In a rush of requests to meet the 3 October deadline, 19 of the 28 EU Member States grabbed the chance to lodge formal requests to opt out of genetically modified (GM) crops using new powers brought into law earlier this year. This means that not only do a majority of countries want out of the GM crop experiment in all or part of their territories, but they represent over two-thirds of Europe’s population and two-thirds of our cropland.
The message is clear – we don’t want GM agriculture.
I’ll be watching very carefully to see if any of these requests for bans are denied by the companies concerned (including Monsanto). It was never a good idea, and clearly a conflict of interest, for the law to require countries to ask GM companies for the right to be excluded from the sale of its products, but the result shows how many countries are prepared to do whatever it takes to keep GM crops out.
The UK is a sad exception. Despite the Scottish, Welsh and Northern Irish Governments all exercising their powers to ban GM crops in their territories, the central UK Government couldn’t muster the strength to include England, which doesn’t have powers of its own, in the process. How the Department for Environment, Food and Rural Affairs can justify its failure to secure a UK-wide GM crop ban, or how it intends to prevent cross-border contamination, particularly when some fields cross those borders, seem like reasonable questions. You can ask them directly here.

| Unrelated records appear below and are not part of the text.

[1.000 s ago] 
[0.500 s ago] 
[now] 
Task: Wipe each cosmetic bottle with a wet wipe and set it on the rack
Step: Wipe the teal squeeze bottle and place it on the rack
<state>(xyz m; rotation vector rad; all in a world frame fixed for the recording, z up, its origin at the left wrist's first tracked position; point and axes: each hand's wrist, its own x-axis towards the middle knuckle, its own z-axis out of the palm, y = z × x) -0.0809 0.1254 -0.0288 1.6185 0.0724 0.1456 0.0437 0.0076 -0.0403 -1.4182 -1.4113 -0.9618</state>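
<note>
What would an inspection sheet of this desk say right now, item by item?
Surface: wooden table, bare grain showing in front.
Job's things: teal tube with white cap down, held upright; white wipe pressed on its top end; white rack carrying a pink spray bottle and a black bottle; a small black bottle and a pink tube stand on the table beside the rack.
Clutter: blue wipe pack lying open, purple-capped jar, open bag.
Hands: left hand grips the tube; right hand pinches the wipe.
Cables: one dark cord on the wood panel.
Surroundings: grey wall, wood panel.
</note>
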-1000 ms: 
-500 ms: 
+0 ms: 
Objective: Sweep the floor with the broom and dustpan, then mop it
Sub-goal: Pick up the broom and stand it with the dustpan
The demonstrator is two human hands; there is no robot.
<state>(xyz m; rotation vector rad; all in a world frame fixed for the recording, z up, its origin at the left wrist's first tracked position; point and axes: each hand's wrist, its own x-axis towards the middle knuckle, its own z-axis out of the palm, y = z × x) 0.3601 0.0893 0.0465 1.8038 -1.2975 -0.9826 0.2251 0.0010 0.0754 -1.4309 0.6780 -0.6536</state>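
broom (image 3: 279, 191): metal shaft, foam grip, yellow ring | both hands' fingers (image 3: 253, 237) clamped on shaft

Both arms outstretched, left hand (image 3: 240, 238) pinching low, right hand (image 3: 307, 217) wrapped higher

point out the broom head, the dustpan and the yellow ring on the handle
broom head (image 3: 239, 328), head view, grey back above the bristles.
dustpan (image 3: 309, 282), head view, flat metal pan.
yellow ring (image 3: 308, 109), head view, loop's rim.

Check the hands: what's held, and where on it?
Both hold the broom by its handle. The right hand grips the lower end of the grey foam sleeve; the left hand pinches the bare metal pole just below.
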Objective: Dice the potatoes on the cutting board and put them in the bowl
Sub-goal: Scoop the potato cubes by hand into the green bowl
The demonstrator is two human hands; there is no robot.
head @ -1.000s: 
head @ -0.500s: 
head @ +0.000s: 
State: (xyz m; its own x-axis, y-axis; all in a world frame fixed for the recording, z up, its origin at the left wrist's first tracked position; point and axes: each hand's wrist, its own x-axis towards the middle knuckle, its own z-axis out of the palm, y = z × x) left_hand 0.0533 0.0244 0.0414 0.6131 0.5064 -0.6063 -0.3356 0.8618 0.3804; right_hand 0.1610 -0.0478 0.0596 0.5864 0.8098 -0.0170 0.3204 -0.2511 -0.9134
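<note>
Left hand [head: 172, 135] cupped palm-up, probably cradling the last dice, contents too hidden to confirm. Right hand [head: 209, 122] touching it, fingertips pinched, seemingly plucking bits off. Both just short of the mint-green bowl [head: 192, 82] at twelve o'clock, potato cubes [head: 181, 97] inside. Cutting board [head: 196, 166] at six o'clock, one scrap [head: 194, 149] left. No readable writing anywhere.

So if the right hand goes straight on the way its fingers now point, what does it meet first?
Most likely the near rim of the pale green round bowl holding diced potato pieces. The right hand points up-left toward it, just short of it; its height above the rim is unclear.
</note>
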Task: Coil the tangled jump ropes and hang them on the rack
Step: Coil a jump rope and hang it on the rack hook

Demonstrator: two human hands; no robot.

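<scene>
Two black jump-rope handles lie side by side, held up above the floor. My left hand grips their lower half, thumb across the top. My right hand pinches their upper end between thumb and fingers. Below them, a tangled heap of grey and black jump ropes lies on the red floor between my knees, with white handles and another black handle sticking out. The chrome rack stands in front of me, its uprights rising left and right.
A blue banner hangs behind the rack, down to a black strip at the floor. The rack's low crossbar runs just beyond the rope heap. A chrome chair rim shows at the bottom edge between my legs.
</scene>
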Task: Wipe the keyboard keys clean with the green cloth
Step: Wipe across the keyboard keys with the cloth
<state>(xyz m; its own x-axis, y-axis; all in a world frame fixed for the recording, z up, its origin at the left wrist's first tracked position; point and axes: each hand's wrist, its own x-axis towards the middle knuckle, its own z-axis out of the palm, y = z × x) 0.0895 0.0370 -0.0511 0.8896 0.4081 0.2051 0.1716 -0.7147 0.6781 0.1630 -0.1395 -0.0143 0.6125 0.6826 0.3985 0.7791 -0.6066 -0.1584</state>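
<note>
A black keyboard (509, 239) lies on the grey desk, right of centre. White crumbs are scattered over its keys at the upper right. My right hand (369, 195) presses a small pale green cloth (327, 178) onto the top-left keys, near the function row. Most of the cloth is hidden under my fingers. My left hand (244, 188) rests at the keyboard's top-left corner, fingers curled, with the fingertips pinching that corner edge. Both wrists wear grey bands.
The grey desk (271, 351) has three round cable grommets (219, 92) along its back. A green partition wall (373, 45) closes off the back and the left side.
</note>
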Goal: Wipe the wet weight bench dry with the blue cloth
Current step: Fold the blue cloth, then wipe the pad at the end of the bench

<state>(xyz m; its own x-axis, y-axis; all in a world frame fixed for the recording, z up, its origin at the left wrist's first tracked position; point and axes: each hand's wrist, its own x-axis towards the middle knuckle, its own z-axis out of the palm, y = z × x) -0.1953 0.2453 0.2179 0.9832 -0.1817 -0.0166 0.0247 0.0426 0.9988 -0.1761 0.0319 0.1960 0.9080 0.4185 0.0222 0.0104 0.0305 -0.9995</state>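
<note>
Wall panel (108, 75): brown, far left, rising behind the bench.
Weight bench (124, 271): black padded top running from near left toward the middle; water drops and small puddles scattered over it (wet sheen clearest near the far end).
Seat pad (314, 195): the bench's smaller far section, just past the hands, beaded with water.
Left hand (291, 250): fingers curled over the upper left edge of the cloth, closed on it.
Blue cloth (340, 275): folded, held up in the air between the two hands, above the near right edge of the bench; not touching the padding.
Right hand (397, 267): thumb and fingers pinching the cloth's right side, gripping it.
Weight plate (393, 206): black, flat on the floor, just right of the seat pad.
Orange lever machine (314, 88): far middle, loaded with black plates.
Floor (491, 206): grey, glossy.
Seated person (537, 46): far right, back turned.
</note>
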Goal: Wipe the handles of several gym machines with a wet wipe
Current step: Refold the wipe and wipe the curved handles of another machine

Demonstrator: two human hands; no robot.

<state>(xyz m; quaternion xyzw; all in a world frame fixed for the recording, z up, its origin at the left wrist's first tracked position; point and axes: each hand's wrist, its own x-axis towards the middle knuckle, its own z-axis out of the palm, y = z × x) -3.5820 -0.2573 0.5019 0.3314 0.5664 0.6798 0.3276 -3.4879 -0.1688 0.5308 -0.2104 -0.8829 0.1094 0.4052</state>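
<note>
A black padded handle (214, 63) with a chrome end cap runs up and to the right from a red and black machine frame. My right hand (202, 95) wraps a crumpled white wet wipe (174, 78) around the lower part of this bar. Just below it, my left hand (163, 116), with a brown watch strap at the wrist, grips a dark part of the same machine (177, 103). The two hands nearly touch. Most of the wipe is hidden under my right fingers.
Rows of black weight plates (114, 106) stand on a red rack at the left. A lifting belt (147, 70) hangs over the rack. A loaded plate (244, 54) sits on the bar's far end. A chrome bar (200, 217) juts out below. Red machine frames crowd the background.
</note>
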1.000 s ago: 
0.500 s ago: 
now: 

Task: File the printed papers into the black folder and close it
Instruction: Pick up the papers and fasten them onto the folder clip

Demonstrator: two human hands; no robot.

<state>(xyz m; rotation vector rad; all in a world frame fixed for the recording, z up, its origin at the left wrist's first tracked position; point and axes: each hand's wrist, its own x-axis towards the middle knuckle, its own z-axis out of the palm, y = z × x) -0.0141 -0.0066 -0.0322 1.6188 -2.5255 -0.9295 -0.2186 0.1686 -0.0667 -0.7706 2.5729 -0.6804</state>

I’ll also be watching to see the GM industry’s next move. It is, of course, hopping mad about the strength of feeling the power to ban has stirred. In desperation it is even trying to suggest that Europe’s rejection of GM crops “sends a negative signal for all innovative industries considering investing in Europe“. Hardly. The doors are wide open for innovative technologies delivering sustainable agriculture, and Europe now has a clear path to lead the world in that work instead of continuing to sink precious time and money into chasing GM rainbows.
Now that we’ve had a moment to celebrate, let’s not forget the bigger problem: Europe’s rejection of GM crops at home (where only one variety is grown in a few places) is simply not reflected in its approach to GM crops elsewhere. The EU continues to import GM commodities to fuel its factory farms, and the impacts of that GM cultivation are devastating for the communities involved. It isn’t quite so green to ban GM crops here while exporting the damage done onto others who have a harder time defending themselves.
Well done Europe for standing up to the GM juggernaut. Now it’s time to take the harder step of standing up for what’s right when it isn’t so easy. If GM crops are bad for us, they are bad everywhere, and we need to help others escape the GM treadmill or face reasonable accusations of hypocrisy we’ll find increasingly hard to answer.